The diluted polymer solution was first spread on a polypropylene (PP) sheet to estimate the thickness of the deposited film after drying and reticulation. Wet polymer casting corresponding to 1 mil (∼25 μm), 2 mils (∼50 μm) and 3 mils (∼75 μm) produced dry films of about 3–4, 6 and 9 μm thickness, respectively. The fresh and silane‐modified lithium foils (18 cm×4.5 cm) were then coated with the polymer solution (∼20 μm wet) and directly placed in an oven at 50 °C for 10 minutes. Subsequently, the lithium foils were introduced in a Büchner glass assembly and put under continuous vacuum for 2 minutes followed by exposure to UV light (300 WPI) at a distance of 50 cm for 5 minutes. After crosslinking, the lithium was kept under vacuum in an oven at 80 °C for at least 15 h before utilization.

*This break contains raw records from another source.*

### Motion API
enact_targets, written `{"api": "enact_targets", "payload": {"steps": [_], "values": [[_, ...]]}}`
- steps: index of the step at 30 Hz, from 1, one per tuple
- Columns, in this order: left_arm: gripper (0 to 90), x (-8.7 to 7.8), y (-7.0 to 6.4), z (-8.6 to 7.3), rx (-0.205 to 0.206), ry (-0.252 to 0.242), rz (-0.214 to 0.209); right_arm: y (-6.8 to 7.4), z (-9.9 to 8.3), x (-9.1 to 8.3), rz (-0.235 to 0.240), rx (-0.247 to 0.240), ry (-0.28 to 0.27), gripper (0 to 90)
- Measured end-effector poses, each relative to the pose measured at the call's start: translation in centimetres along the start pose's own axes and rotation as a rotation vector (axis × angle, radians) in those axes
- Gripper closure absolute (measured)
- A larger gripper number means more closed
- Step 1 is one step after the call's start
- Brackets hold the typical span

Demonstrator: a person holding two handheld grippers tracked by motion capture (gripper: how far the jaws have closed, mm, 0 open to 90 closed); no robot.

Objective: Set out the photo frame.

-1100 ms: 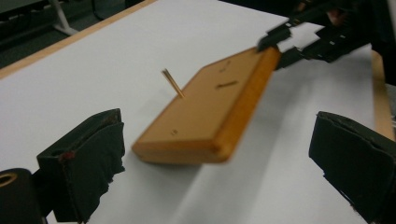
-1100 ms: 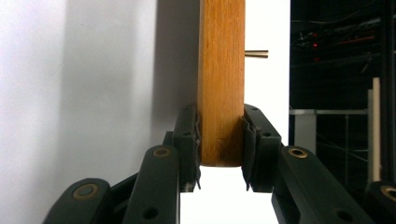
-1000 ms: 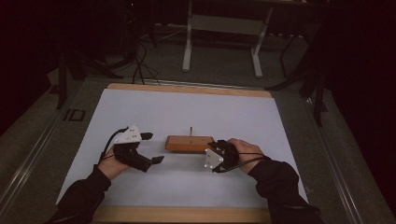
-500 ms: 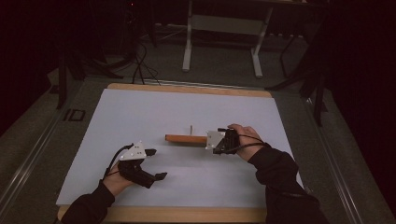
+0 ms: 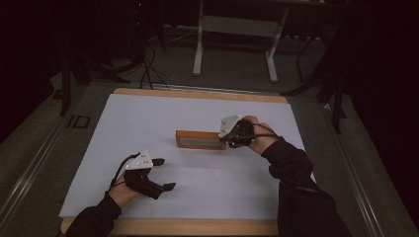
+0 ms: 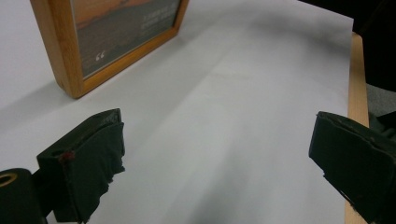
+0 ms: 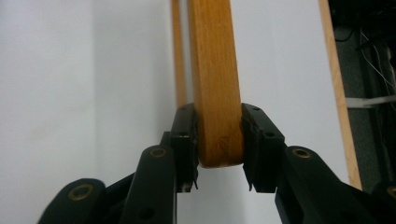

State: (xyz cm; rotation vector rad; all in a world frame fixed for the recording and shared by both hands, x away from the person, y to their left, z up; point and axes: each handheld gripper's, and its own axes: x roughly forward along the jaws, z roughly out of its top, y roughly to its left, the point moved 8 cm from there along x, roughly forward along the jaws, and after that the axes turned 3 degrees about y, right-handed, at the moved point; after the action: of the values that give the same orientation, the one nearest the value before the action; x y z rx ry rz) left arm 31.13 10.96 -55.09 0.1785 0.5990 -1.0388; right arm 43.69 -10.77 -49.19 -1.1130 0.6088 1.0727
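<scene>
While the right gripper [image 7: 219, 154] clamps the wooden picture frame's [image 5: 200, 139] end, the left gripper [image 5: 163, 174] rests nearby on the tabletop [image 5: 148, 118], jaws spread wide.

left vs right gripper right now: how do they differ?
The left gripper has its jaws spread wide with nothing between them; the right gripper is clamped on the edge of the wooden picture frame. The left gripper sits low near the table's front edge, apart from the frame; the right gripper is mid-table at the frame's right end. Both are hand-held, black, with a grey plate on top.
</scene>
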Motion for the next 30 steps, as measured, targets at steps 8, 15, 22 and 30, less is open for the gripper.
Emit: {"api": "enact_targets", "payload": {"steps": [8,15,22,30], "values": [[3.8,0.1,0.1,-0.2,-0.002,-0.003,0.003,-2.6,0.1,0.9,0.009,0.064,0.024,65.3],[3.8,0.2,0.3,-0.3,0.009,-0.023,0.029,-3.8,0.1,1.6,-0.014,0.06,0.018,64.2],[3.8,0.3,0.7,-0.3,0.002,-0.037,0.044,-4.9,0.1,2.1,-0.02,0.08,0.026,62.2],[3.8,0.5,0.6,-0.7,0.01,-0.021,0.042,-6.3,-0.1,2.9,-0.065,0.152,0.013,62.4]]}}
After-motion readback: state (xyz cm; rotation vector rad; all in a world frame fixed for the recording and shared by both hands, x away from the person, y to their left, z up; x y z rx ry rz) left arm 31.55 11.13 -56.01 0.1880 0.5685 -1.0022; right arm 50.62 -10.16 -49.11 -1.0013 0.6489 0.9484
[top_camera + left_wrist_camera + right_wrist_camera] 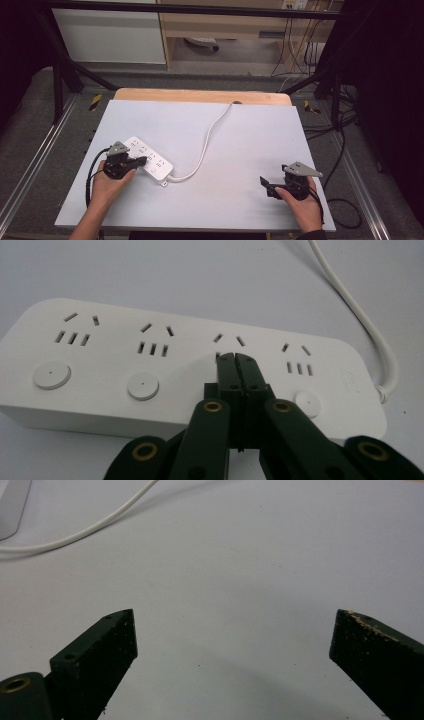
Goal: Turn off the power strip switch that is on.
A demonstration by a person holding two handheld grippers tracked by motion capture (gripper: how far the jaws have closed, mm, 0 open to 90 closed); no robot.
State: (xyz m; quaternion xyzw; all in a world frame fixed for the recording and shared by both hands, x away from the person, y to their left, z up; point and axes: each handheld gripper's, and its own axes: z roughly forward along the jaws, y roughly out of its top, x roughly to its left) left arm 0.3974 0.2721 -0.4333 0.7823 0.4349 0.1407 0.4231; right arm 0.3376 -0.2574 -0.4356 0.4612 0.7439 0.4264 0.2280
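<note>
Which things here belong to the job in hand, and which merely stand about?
In the job: power strip, its white cord, left gripper shut above it.
Standing about: right gripper, open over bare table; cables on the floor.

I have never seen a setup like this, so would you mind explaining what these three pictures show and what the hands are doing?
A person sits at a table and holds a two-jaw tool in each hand. The high view looks down from above. The other two pictures come from cameras that ride on each tool and look along its black jaws. On the table lies a white power strip with four outlet groups, round buttons and a white cable. The left tool is shut, with its tip over the strip at the third button, holding nothing. The right tool is open and empty, above bare table.
</note>
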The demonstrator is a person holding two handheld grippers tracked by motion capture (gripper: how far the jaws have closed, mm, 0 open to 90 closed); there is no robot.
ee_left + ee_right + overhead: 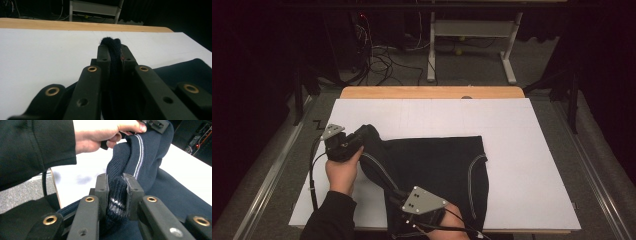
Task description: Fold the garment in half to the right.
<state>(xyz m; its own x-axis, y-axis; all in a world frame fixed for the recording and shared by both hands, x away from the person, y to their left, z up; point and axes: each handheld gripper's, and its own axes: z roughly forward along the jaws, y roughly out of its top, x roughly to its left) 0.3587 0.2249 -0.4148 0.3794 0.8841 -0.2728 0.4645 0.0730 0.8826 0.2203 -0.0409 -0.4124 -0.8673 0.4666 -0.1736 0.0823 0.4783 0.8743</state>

Surface Morphology of Lithium Foil

Li metal surfaces were analyzed using scanning electron microscope (SEM) Lyra 3 by TESCAN. Samples were prepared in a dry chamber and inserted in the SEM using an air‐tight transfer holder to minimize external contamination. The micrograph and X‐ray map were acquired at an accelerating voltage of 5 kV, a probe current of 500 pA and a working distance of 9 mm.

Synthesis and Densification of LLZO Pellets

Ga‐doped LLZO was synthesized following a solid‐state method.24 The LLZO pellets were prepared by annealing 1‐mm thick pellets at 1100 °C for 16 h in an alumina crucible surrounded by sacrificial powder of LLZO. The final pellets were polished in a glove box.

Electrochemical Characterization

Unmodified or modified lithium electrodes (10‐mm diameter) were hot‐pressed on each side of a LLZO pellet (13‐mm diameter) at 80 °C under vacuum for 3 min. The components were assembled in a coin cell in a glove box filled with argon (O2<10 ppm, H2O<10 ppm). The coin cells were electrochemically characterized with a BioLogic VMP3 potentiostat. Electrochemical impedance measurements of the cells were performed at 25 and 80 °C with an AC amplitude of 10 mV and a frequency range of 10 MHz to 10 mHz. Galvanostatic stripping‐plating cycling of the symmetric cells was recorded at 80 °C with different current densities ranging from 0.001 to 0.1 mA cm−2.

Conflict of interest

The authors declare no conflict of interest.